Reprint all of the data below exactly as shown and skip every image.
Data for review Start Marker
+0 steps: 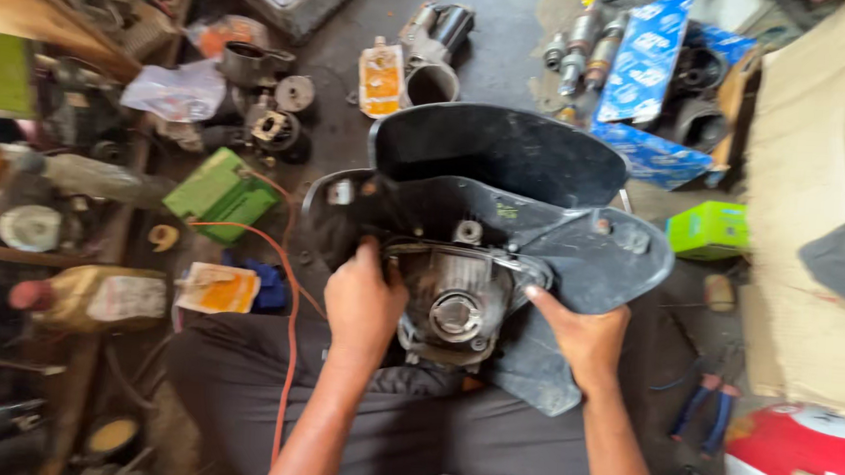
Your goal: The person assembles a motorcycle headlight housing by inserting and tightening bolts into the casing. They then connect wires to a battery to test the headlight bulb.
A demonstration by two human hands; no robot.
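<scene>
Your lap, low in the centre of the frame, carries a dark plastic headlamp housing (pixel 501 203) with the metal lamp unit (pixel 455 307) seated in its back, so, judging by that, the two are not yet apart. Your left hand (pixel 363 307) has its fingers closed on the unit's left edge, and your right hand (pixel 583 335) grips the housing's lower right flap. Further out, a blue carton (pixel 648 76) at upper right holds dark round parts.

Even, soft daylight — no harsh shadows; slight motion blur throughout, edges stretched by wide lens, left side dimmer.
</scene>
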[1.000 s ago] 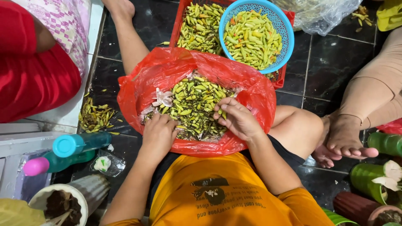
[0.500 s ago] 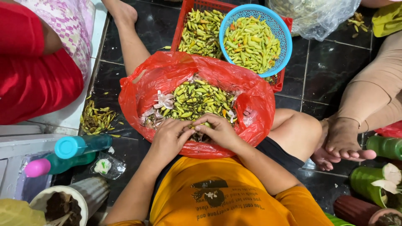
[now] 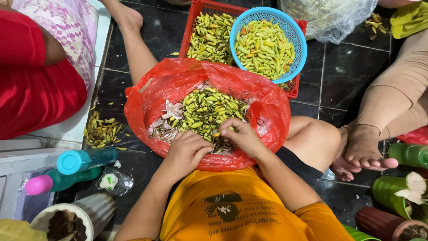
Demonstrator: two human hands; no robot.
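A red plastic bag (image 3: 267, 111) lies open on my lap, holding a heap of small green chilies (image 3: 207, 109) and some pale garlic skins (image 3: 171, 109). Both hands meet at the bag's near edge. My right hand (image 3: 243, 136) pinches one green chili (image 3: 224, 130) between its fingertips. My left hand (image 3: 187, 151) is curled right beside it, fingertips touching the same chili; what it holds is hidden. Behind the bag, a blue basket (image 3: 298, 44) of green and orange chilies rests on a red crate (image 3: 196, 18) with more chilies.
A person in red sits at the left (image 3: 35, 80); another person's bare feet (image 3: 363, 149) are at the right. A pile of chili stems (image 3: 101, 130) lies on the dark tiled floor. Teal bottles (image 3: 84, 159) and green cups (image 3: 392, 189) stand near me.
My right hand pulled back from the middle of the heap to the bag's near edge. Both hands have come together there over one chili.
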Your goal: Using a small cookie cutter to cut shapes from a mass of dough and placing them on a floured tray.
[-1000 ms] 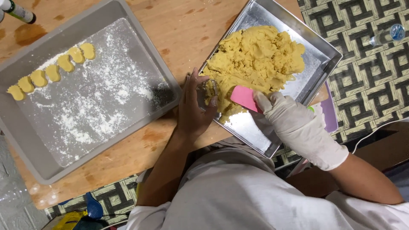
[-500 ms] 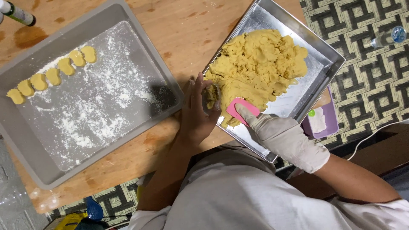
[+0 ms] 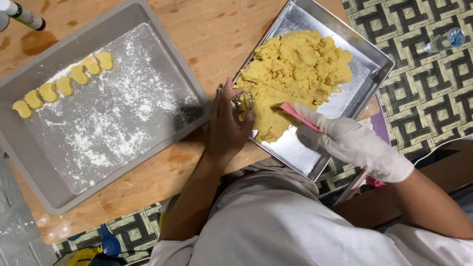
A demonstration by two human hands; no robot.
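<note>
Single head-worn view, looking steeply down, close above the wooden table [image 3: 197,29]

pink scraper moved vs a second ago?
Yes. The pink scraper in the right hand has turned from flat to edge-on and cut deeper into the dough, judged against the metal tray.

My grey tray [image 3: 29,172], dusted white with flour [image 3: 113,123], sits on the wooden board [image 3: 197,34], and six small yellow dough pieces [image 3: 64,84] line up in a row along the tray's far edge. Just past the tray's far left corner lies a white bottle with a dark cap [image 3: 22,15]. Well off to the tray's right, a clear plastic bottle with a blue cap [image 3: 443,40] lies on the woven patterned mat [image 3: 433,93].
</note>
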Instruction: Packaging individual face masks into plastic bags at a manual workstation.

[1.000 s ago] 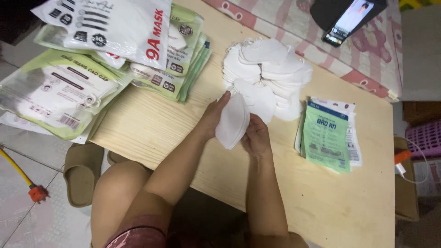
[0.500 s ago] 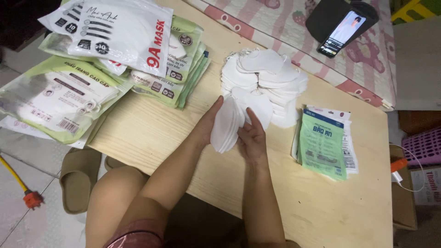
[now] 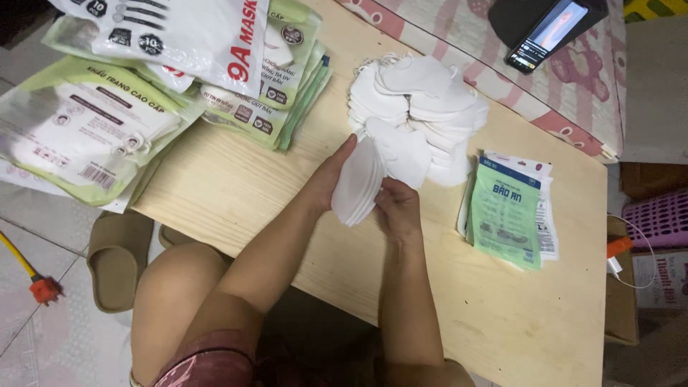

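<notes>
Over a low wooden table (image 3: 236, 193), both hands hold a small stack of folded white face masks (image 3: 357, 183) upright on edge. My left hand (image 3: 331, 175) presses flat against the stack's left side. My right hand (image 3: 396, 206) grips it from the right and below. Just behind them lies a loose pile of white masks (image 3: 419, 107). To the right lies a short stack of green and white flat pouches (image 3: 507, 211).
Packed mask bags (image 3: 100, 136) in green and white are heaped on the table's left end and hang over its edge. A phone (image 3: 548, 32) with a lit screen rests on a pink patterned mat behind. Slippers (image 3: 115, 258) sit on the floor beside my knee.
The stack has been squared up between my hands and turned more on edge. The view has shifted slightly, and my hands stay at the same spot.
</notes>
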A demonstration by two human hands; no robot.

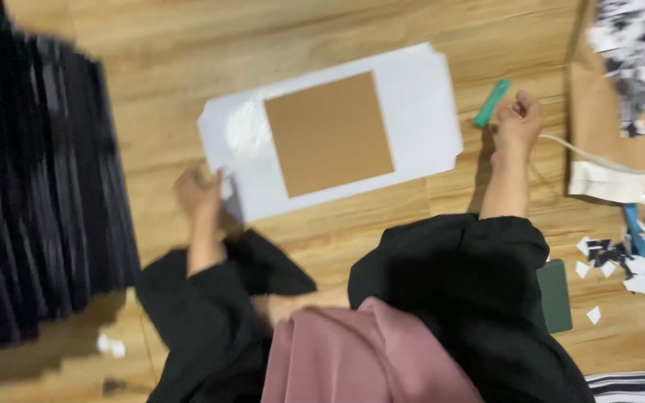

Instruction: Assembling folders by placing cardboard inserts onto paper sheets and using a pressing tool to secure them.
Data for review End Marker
• **Task response**
+0 steps: 
Your goal: The person assembles a motorcycle headlight housing by inserting and tightening bolts into the casing. They then connect wires to a battery to test the headlight bulb.
A demonstration by two human hands; no robot.
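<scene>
Your lap, low in the centre of the frame, carries a dark plastic headlamp housing (pixel 501 203) with the metal lamp unit (pixel 455 307) seated in its back, so, judging by that, the two are not yet apart. Your left hand (pixel 363 307) has its fingers closed on the unit's left edge, and your right hand (pixel 583 335) grips the housing's lower right flap. Further out, a blue carton (pixel 648 76) at upper right holds dark round parts.

Even, soft daylight — no harsh shadows; slight motion blur throughout, edges stretched by wide lens, left side dimmer.
</scene>
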[1.000 s ago] 
[0.500 s ago] 
[now] 
Demonstrator: two human hands; no robot.
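A red plastic bag (image 3: 267, 111) lies open on my lap, holding a heap of small green chilies (image 3: 207, 109) and some pale garlic skins (image 3: 171, 109). Both hands meet at the bag's near edge. My right hand (image 3: 243, 136) pinches one green chili (image 3: 224, 130) between its fingertips. My left hand (image 3: 187, 151) is curled right beside it, fingertips touching the same chili; what it holds is hidden. Behind the bag, a blue basket (image 3: 298, 44) of green and orange chilies rests on a red crate (image 3: 196, 18) with more chilies.
A person in red sits at the left (image 3: 35, 80); another person's bare feet (image 3: 363, 149) are at the right. A pile of chili stems (image 3: 101, 130) lies on the dark tiled floor. Teal bottles (image 3: 84, 159) and green cups (image 3: 392, 189) stand near me.
My right hand pulled back from the middle of the heap to the bag's near edge. Both hands have come together there over one chili.
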Your goal: Using a small cookie cutter to cut shapes from a mass of dough and placing them on a floured tray.
[-1000 ms] 
[-500 ms] 
[+0 ms] 
A demonstration by two human hands; no robot.
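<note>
Single head-worn view, looking steeply down, close above the wooden table [image 3: 197,29]

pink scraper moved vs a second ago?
Yes. The pink scraper in the right hand has turned from flat to edge-on and cut deeper into the dough, judged against the metal tray.

My grey tray [image 3: 29,172], dusted white with flour [image 3: 113,123], sits on the wooden board [image 3: 197,34], and six small yellow dough pieces [image 3: 64,84] line up in a row along the tray's far edge. Just past the tray's far left corner lies a white bottle with a dark cap [image 3: 22,15]. Well off to the tray's right, a clear plastic bottle with a blue cap [image 3: 443,40] lies on the woven patterned mat [image 3: 433,93].
</note>
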Instruction: Packaging individual face masks into plastic bags at a manual workstation.

[1.000 s ago] 
[0.500 s ago] 
[now] 

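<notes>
Over a low wooden table (image 3: 236, 193), both hands hold a small stack of folded white face masks (image 3: 357, 183) upright on edge. My left hand (image 3: 331, 175) presses flat against the stack's left side. My right hand (image 3: 396, 206) grips it from the right and below. Just behind them lies a loose pile of white masks (image 3: 419, 107). To the right lies a short stack of green and white flat pouches (image 3: 507, 211).
Packed mask bags (image 3: 100, 136) in green and white are heaped on the table's left end and hang over its edge. A phone (image 3: 548, 32) with a lit screen rests on a pink patterned mat behind. Slippers (image 3: 115, 258) sit on the floor beside my knee.
The stack has been squared up between my hands and turned more on edge. The view has shifted slightly, and my hands stay at the same spot.
</notes>
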A demonstration by two human hands; no robot.


Instruction: Assembling folders by placing cardboard inserts onto paper sheets and using a pressing tool to secure them.

The requested output is complete.